**Work task**
Although the data below holds other lines too, output only those from the line with "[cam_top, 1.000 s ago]" up to and including the line with "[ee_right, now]", exactly as they appear.

[Exercise input]

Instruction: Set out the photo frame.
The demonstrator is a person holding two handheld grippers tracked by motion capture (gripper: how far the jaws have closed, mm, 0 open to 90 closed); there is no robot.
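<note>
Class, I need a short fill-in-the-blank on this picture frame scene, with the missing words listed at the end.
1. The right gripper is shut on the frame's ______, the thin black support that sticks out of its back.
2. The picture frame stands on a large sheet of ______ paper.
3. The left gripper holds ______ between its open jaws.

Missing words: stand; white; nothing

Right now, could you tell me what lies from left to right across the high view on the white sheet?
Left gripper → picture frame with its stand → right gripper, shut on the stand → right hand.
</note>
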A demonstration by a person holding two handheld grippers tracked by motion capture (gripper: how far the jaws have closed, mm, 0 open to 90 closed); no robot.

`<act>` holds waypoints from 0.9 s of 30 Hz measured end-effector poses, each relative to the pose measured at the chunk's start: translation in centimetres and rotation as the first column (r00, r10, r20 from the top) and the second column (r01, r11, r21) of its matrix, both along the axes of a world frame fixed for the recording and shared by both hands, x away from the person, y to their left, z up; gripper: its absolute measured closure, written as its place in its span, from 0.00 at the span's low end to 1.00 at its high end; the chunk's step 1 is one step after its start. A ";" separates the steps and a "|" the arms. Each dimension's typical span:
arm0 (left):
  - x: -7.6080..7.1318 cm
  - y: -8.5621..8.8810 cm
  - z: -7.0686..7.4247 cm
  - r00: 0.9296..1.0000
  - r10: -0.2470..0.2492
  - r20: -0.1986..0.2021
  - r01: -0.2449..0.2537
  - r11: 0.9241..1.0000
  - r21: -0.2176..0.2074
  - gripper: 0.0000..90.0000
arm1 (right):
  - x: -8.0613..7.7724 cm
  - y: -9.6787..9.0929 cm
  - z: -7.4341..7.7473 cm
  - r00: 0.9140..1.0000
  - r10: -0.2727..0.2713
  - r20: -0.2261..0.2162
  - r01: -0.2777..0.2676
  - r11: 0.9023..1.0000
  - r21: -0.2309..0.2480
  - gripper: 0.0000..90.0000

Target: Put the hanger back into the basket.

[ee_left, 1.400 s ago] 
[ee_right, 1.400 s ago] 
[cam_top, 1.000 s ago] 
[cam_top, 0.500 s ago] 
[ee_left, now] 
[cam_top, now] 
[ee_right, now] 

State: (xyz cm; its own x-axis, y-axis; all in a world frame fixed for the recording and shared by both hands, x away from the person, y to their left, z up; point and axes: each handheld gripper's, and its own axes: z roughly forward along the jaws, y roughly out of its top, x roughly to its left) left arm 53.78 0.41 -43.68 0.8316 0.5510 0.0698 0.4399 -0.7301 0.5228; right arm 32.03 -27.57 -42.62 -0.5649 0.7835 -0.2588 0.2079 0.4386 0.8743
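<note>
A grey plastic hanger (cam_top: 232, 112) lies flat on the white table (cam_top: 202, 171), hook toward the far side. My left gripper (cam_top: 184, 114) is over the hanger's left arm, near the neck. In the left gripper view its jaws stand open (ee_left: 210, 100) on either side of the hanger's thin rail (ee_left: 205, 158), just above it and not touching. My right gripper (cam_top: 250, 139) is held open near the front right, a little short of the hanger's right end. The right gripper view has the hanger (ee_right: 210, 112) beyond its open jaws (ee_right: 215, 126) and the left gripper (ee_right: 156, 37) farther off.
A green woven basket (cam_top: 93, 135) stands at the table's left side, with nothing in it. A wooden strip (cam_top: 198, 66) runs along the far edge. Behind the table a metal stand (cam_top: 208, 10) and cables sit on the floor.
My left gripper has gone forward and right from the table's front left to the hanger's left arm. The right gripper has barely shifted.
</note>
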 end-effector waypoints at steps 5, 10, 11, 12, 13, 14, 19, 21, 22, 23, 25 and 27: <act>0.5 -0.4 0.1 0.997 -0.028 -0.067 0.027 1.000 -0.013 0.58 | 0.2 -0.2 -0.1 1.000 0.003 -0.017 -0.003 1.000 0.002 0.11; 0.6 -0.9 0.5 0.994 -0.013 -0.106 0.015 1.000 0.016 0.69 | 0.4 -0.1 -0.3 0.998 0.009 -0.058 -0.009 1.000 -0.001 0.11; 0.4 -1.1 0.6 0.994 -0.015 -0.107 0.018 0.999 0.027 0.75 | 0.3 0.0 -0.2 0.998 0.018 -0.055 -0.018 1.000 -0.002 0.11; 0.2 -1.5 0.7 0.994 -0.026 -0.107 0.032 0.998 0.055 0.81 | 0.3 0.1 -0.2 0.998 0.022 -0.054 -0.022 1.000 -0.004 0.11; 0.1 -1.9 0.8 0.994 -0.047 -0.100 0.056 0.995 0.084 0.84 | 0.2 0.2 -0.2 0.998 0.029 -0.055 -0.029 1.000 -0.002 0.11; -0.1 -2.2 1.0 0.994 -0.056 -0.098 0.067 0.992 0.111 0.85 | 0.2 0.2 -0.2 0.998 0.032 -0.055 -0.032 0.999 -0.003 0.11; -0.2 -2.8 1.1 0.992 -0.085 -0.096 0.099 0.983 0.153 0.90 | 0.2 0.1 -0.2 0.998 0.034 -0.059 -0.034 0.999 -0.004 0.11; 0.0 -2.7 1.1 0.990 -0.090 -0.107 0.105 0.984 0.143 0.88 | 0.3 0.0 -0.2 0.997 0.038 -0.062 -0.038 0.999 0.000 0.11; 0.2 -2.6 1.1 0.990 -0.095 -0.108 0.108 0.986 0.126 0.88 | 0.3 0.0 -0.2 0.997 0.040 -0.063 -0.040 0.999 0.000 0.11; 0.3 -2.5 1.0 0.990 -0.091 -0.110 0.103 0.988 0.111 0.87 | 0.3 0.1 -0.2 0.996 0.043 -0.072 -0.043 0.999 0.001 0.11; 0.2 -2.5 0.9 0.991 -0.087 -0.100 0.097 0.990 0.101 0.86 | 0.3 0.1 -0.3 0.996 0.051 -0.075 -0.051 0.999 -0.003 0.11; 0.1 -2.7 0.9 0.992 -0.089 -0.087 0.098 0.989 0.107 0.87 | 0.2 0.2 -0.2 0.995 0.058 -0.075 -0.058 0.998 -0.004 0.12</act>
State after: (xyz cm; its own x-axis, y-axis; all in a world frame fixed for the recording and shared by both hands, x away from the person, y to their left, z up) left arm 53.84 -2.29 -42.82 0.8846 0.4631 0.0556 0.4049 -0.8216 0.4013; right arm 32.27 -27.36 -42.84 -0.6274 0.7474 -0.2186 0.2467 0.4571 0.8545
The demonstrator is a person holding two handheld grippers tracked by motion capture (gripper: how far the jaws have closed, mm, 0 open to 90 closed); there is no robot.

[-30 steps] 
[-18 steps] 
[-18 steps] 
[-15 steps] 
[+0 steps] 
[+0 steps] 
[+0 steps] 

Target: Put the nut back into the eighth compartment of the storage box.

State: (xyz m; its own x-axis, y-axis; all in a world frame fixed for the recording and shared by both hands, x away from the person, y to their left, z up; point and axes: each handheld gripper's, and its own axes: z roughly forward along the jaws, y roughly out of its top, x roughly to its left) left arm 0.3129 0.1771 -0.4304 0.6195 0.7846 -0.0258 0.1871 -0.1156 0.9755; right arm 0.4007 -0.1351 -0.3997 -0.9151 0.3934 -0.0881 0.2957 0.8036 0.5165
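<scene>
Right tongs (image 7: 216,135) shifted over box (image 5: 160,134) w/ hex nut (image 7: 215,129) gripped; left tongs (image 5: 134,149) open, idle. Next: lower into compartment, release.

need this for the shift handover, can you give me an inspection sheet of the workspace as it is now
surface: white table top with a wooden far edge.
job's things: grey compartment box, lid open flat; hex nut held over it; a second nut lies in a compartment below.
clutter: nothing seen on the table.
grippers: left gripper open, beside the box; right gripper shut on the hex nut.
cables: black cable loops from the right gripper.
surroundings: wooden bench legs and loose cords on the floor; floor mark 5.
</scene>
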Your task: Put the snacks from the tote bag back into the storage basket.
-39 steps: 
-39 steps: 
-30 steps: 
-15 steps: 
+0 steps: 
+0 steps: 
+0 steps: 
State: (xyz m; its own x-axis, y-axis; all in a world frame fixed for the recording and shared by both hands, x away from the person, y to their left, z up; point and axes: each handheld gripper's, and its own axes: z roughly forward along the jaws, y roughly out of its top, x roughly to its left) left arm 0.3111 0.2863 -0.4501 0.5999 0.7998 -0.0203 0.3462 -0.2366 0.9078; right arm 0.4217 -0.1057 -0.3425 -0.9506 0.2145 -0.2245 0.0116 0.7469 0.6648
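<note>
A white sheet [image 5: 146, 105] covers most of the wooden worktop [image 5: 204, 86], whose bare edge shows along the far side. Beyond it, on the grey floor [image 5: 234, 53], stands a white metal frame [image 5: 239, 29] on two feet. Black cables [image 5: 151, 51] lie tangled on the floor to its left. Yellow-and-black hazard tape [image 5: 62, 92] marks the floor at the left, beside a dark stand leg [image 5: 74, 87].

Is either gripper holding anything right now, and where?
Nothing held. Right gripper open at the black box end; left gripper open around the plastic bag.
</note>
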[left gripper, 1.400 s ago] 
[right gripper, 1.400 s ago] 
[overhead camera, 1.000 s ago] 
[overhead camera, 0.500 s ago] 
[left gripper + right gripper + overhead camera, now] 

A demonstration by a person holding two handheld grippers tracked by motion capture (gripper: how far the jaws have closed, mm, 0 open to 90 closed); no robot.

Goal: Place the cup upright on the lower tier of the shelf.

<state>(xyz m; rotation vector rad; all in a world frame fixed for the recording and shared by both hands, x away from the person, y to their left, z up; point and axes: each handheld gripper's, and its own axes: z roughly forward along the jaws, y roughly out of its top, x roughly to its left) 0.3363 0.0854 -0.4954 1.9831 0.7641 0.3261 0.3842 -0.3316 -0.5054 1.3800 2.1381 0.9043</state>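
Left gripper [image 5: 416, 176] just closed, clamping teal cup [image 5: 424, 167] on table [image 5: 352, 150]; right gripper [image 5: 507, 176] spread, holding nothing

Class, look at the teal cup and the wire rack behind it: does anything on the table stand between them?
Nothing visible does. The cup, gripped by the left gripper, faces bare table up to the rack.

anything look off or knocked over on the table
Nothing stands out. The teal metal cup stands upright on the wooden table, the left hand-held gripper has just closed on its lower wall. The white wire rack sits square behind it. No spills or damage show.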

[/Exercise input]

**Answer for the task**
[cam_top, 1.000 s ago] 
[cam_top, 0.500 s ago] 
[ee_left, now] 
[cam_top, now] 
[ee_right, now] 

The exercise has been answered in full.